Los hijos mayores son los segundos responsables de la familia. Por eso es inaceptable que algunos, a partir de la mayoría de edad, sigan en casa sine die a costa de los padres pudiendo evitarlo. Para ellos el hogar es un refugio permanente. Los padres a veces son cómplices ingenuos de ese abuso. Algunos quieren cortarlo pero no saben cómo. Una fórmula que suele dar resultado es la de la fábula de "El cóndor y la rama".
"A un rey le regalaron dos pequeños cóndores, porque disfrutaba contemplando el vuelo de las aves. Pronto uno de ellos alzó el vuelo, pero el otro seguía sentado en una rama, porque prefería tener asegurado el alimento. El rey ordenó matarlo, pero un servidor real pidió permiso para hacerlo volar. Tras conseguirlo, el monarca le preguntó qué había hecho. El servidor contestó: ha sido muy fácil, le corté la rama".

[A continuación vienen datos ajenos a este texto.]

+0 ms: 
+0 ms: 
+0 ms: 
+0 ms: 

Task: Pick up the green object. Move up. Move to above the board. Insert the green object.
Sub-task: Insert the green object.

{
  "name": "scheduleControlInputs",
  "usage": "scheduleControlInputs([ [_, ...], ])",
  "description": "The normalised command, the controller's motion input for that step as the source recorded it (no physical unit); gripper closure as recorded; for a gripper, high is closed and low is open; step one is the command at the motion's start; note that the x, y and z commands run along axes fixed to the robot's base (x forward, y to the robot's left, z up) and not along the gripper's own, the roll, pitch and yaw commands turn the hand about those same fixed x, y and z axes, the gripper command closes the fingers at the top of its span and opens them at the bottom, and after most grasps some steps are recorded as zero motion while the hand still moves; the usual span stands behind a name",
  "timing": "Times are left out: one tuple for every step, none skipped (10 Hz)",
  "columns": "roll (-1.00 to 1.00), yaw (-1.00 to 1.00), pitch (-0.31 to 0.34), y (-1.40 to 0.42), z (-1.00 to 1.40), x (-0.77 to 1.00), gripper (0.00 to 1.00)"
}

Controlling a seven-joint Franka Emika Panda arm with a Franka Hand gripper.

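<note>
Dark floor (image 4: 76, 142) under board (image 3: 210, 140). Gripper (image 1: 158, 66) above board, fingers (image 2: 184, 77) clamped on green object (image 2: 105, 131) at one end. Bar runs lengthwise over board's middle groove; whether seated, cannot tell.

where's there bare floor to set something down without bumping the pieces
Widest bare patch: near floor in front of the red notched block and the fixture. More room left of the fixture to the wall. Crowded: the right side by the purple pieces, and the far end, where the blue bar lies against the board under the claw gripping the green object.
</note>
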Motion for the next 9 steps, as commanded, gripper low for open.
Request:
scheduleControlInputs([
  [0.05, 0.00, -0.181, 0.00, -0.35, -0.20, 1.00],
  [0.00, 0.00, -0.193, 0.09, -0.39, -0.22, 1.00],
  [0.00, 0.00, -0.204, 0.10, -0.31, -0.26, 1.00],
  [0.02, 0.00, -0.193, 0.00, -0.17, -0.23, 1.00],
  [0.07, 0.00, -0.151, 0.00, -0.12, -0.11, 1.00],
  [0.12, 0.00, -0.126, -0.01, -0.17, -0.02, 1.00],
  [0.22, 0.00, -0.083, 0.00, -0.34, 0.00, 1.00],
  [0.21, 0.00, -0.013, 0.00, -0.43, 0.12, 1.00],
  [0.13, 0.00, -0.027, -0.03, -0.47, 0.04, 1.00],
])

Los hijos deben ser conscientes de la relación natural que les une a sus padres (filiación) y a sus hermanos (fraternidad), y que esa relación exige corresponder a lo recibido y agradecerlo con hechos, que son deberes filiales. La virtud de la piedad filial plantea a los hijos amar, honrar y respetar a sus padres, lo que conlleva no dejarles solos en las labores domésticas.
Los padres son los progenitores, los coautores con Dios de la vida de los hijos. Dan la vida a sus hijos y la sostienen con amor. Buscan, ante todo, el bien de sus hijos, su felicidad. Los hijos deben corresponder con un amor natural que establece el vínculo de la sangre; se espera de ellos que estimen a sus padres y que sean comprensivos, pacientes y agradecidos.

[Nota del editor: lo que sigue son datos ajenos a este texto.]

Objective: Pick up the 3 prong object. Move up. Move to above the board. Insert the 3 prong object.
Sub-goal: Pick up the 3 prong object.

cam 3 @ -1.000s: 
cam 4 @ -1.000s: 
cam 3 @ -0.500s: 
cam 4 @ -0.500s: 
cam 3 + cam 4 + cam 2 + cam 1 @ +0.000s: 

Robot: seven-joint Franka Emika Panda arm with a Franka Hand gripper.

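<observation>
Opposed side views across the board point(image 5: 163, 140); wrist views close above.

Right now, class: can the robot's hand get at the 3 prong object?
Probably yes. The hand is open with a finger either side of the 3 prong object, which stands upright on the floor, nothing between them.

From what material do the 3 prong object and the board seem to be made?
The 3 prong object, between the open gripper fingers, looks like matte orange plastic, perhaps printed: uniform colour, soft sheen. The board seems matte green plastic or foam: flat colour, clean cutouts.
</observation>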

Los padres prolongan la vida dada a los hijos tanto con alimentos materiales como espirituales. Su responsabilidad educadora es una dimensión de su paternidad (ser padres no se reduce a dar la vida, sino que incluye orientar adecuadamente esa vida en el aspecto moral y espiritual: educar).

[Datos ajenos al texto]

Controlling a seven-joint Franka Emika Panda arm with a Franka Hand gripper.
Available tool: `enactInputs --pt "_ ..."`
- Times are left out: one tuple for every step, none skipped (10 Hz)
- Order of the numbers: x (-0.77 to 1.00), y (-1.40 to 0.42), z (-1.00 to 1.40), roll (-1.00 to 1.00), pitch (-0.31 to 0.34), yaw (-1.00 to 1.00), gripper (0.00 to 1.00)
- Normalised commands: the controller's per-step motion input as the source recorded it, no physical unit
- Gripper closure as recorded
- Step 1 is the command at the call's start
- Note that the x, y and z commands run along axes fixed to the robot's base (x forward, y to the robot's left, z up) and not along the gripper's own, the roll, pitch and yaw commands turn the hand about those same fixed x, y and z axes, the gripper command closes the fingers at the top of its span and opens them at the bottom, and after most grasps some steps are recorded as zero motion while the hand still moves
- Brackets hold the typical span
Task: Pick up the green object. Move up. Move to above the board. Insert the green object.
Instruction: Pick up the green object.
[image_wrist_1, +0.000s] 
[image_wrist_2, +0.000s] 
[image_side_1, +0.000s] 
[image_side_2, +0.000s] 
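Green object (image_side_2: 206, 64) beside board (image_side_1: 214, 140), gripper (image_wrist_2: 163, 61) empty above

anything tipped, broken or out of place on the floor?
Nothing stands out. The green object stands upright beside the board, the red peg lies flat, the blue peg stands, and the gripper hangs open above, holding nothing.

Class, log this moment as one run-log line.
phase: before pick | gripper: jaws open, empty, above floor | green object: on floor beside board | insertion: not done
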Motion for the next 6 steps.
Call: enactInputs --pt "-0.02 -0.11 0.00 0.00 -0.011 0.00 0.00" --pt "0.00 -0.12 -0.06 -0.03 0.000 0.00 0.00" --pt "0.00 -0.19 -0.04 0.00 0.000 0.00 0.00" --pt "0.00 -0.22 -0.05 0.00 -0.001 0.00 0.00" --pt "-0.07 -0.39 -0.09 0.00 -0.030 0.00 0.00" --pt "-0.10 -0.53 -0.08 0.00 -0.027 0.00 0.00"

Para mantener y educar a sus hijos los padres trabajan y se sacrifican. Los hijos (según su edad y capacidad) deben corresponder ayudándoles en algún aspecto del trabajo del hogar, evitando sobrecargarles, por ejemplo, manteniendo ordenado su cuarto y haciendo su cama. Además, deben aceptar encargos (regar las plantas, poner y recoger la mesa, sacar la basura, etc.).
Si se espera a la edad adolescente para pedirles esa colaboración, lo más probable es que no lo entiendan. Por eso hay que empezar en la segunda infancia (a partir de los seis años).
El ejercicio de la piedad filial no termina cuando mueren los padres, sino cuando mueren los hijos; supone mantener vivo su recuerdo, conmemorar los aniversarios y no dejar de rezar por su alma.